Claim Rejections - 35 USC § 103
The following is a quotation of 35 U.S.C. 103 which forms the basis for all obviousness rejections set forth in this Office action:
A patent for a claimed invention may not be obtained, notwithstanding that the claimed invention is not identically disclosed as set forth in section 102, if the differences between the claimed invention and the prior art are such that the claimed invention as a whole would have been obvious before the effective filing date of the claimed invention to a person having ordinary skill in the art to which the claimed invention pertains. Patentability shall not be negated by the manner in which the invention was made.
The factual inquiries for establishing a background for determining obviousness under 35 U.S.C. 103 are summarized as follows:
1. Determining the scope and contents of the prior art.
2. Ascertaining the differences between the prior art and the claims at issue.
3. Resolving the level of ordinary skill in the pertinent art.
4. Considering objective evidence present in the application indicating obviousness or nonobviousness.
Claims 1 and 43-47 are rejected under 35 U.S.C. 103 as being unpatentable over ClinicalTrials.gov (NCT03814642, Effect of Tegoprazan on Pharmacodynamics of Clopidogrel in Healthy Male Participants, January 24, 2019), Lee et al. (Randomized phase 3 trial: tegoprazan, a novel potassium competitive acid blocker vs esomeprazole in patients with erosive oesophagitis, Ailment Pharmacol Ther, 2019), Kodgule et al. (US 2014/0329781 A1), and Thakral et al. (Soluplus-Solubilized Citrated Camptothecin – A Potential Drug Delivery Strategy in Colon Cancer, AAPS PharmSciTech, 2012) as further evidenced by Ruddy et al. (US 2010/0260858 A1).
ClinicalTrials discloses that the study aims to evaluate the influence of tegoprazan on the pharmacodynamics of clopidogrel according to CYP2C19 genotypes following co-administration of tegoprazan and clopidogrel in healthy male volunteers (pg 2). One of the groups received clopidogrel and tegoprazan (pg 3).
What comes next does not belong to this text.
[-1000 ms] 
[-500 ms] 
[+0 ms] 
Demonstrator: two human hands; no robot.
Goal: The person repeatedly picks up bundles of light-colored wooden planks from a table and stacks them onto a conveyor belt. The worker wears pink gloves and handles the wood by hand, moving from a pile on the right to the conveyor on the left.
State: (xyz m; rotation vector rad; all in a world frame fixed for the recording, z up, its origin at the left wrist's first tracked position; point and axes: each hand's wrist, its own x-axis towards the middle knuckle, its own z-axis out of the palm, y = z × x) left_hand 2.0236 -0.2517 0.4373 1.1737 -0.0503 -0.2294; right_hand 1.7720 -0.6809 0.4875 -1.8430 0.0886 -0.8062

Lee discloses that currently proton-pump inhibitors (PPIs) are the first-line drug for treating erosive esophagitis. Tegoprazan, unlike PPIs, does not require a chemical transformation into their active form. Nonclinical studies have shown that this compound suppresses gastric acid secretion faster and more potently than esomeprazole groups (pg 865). The results show that tegoprazan was non-inferior to esomeprazole in regards to the healing rate of erosive esophagitis (pg 869, Discussion section).
Kodgule discloses a therapeutically synergistic pharmaceutical dosage form for treatment of cardiovascular disorders, wherein the dosage form comprises a fixed dose combination of metoprolol in extended-release form and one or more antiplatelet agent along with one or more rate controlling excipients (Abstract). Antiplatelet agents include clopidogrel ([0010]). The dosage form exhibits immediate release of antiplatelet agent ([0031]). The extended-release metoprolol component of the dosage form comprises core coated with one or more rate controlling excipients ([0032]). Kodgule discloses that the formulation can be a tablet-in-tablet formulation ([0103]). The tablet-in-tablet formulation may be prepared by compressing metoprolol with one or more rate controlling excipient, to form a core tablet; and compressing one of more anti-platelet agent optionally along with one or more pharmaceutically acceptable excipient onto the said core tablet to form a compressed outer tablet ([0105]). Kodgule discloses the clopidogrel blend can comprise mannitol, microcrystalline cellulose, hydroxypropyl cellulose ([0146]), croscarmellose sodium ([0122]), colloidal silica ([0088]), magnesium sterate ([0087]). Kodgule discloses coating layers comprising Eudragit L30-D55, PEG, ethyl cellulose, and others ([0120]). Likewise, one of ordinary skill in the art would routinely experiment with various coating layers for controlling release of drugs.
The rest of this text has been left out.